Em áreas classificadas (ATEX), deverão ser consideradas medidas adicionais, de acordo com a avaliação de risco, nomeadamente a implementação de cortinas de água para separação da zona de trabalhos e das adjacentes.
II. Armazenamento:
A zona de guarda de garrafas de gás deve ser de stock exclusivo de cheias, ficando as vazias noutro local até serem removidas. Assim, podemos considerar como principais regras, sem prejuízo de outras mais específicas, seja do local seja de cada material:
a) Parqueamento e guarda em áreas bem ventiladas e livres de materiais inflamáveis e outras zonas de risco, zonas de circulação de emergência e de pessoas, escadas e rampas;
b) Estarem identificadas e iluminadas, sendo que, no caso de iluminação artificial, esta deve ter características antideflagrantes;
c) Serem acondicionadas, separadas por tipo de gás, com zonas de circulação adequada entre elas;
d) Devem ser armazenadas na vertical;
e) Manter as válvulas na posição de segurança, isto é, fechadas, com os capacetes em posição, roscadas e amarrados com correntes;
f) Separar as garrafas, botijas ou outros recipientes com produtos combustíveis, por exemplo, hidrogénio e acetileno, dos recipientes com produtos oxidantes, por exemplo, o oxigénio;
g) Deve ser interdito o acesso a pessoas não autorizadas;
h) O local deve ser protegido, sem possibilidade de colisão com quaisquer veículos em movimentação;
i) Manter a distância de segurança à origem de fontes de calor ou radiadores, nomeadamente proibição de foguear ou fumar;
j) Haver acessibilidade a extintores e meios de contacto em emergência;
k) É interdito o enchimento de gás e todos os trabalhos de reparação das garrafas de gás nas zonas de armazenamento;
l) Serem armazenadas em pavimento liso e nivelado, protegidas de quedas, seja por via de paletes e/ou acondicionamento em grupos;
m) Respeitarem as limitações de quantidade e as condições de segurança definidas pelas normativas em vigor;
n) As vedações devem possuir portas com abertura para o exterior.

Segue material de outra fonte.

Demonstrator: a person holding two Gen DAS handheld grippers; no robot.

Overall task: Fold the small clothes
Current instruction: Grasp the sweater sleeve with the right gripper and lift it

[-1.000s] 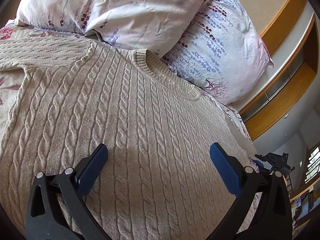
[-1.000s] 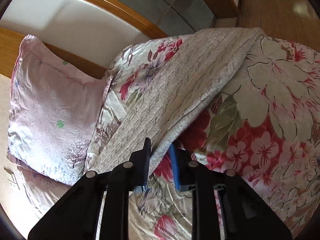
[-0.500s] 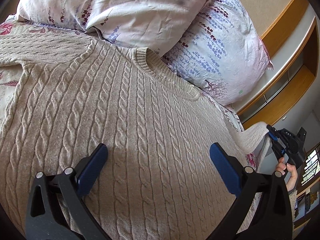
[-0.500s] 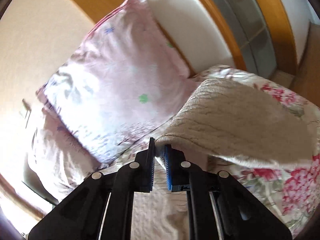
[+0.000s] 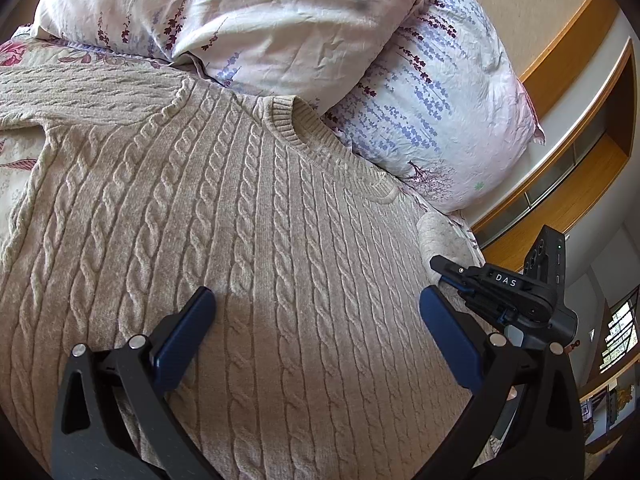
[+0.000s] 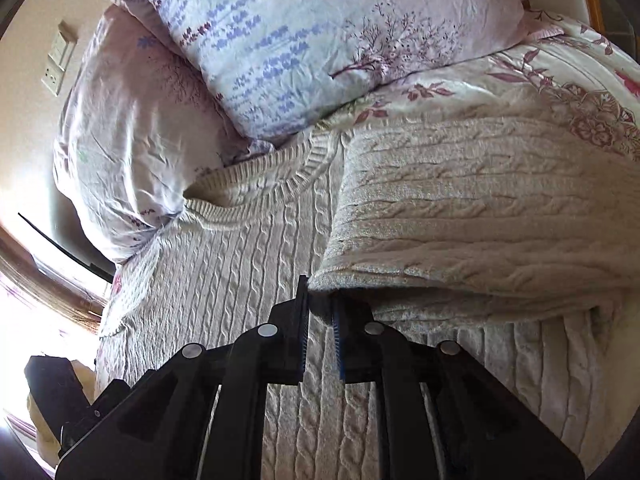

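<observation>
Since a moment ago our right gripper [image 6: 320,320] has carried the sleeve [image 6: 480,216] inward over the beige cable-knit sweater [image 5: 248,248] spread on the floral bedspread [image 6: 520,76].
We keep its fingers pinched on the sleeve edge, lay it flat and parallel to the thick ribbed cables, then release; our left gripper [image 5: 316,328] hovers spread wide above the soft, heavy chest panel, below crinkled lavender-print pillows [image 5: 432,92].

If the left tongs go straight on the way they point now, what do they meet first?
Most likely the cable-knit sweater lying flat below the open left tongs, short of the collar and pillows; depth is unclear.
</observation>
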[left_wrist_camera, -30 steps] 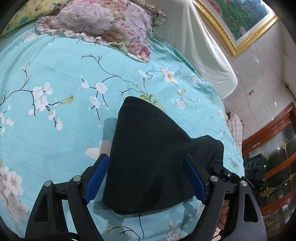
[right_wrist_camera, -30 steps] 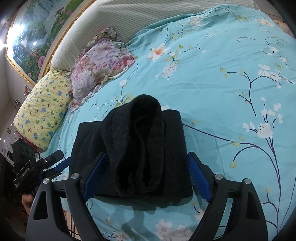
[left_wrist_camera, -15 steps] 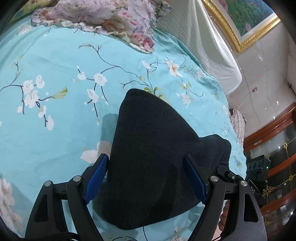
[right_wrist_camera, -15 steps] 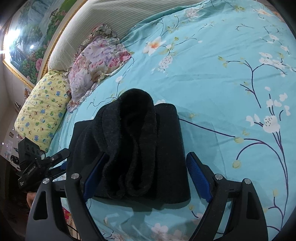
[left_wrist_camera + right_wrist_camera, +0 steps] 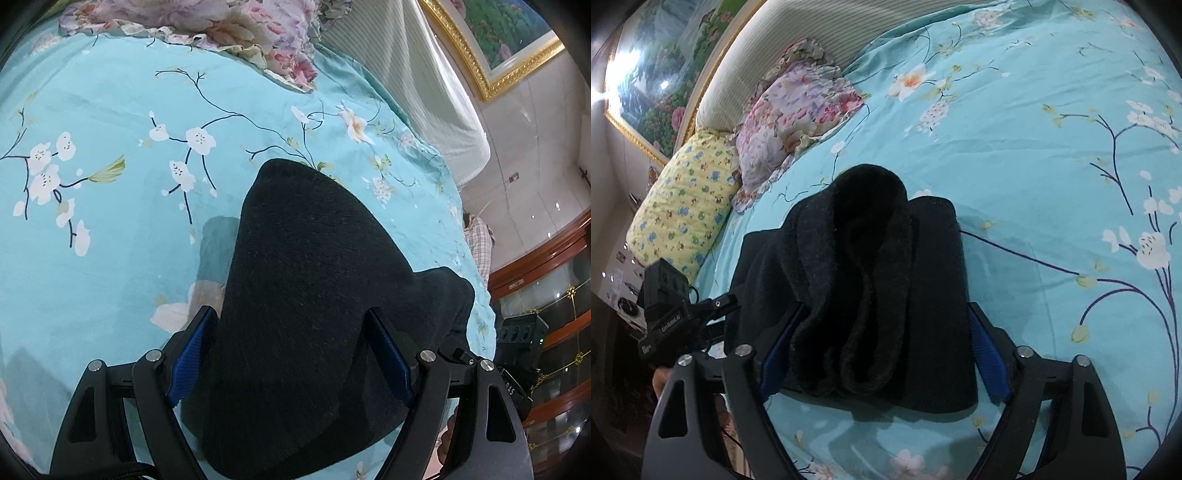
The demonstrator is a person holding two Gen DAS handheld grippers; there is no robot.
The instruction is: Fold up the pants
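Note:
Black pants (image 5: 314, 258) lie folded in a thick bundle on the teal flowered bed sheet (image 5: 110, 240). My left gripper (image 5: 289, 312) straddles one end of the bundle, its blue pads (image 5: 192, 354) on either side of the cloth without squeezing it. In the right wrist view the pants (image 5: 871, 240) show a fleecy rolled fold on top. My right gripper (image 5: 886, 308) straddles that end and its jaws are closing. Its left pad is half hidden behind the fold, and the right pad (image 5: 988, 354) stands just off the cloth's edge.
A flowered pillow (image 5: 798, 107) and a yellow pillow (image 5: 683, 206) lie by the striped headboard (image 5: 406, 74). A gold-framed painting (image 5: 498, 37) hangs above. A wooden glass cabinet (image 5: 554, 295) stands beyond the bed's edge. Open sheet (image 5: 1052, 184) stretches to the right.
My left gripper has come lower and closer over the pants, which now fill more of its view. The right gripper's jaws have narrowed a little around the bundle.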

Tratando-se de recintos fechados, as paredes dos edifícios adjacentes e as paredes exteriores da sala de armazenamento, bem como a cobertura, devem, no mínimo, ser resistentes a incêndios, a faíscas e calor radiante (Decreto-Lei n.º 220/2008, de 12 de novembro, na sua atual versão, e Portaria n.º 1532/2008, de 29 de dezembro, na sua atual versão, que aprova o Regulamento Técnico de Segurança contra Incêndio em Edifícios - SCIE).
III. Transporte externo
No transporte de distribuição externo ao local, as garrafas somente podem ser transportadas em esquadros abertos, devendo sempre estar na posição vertical e fixadas em suportes firmes e adequados, atendendo imperativamente às prescrições legais para o transporte de cargas ou produtos perigosos.
Se não for possível eliminar ou mitigar os riscos associados aos gases industriais, é possível e adequado controlá-los, dependendo do conhecimento correto sobre os gases e dos procedimentos de segurança que, em cada momento do processo, sejam aplicados.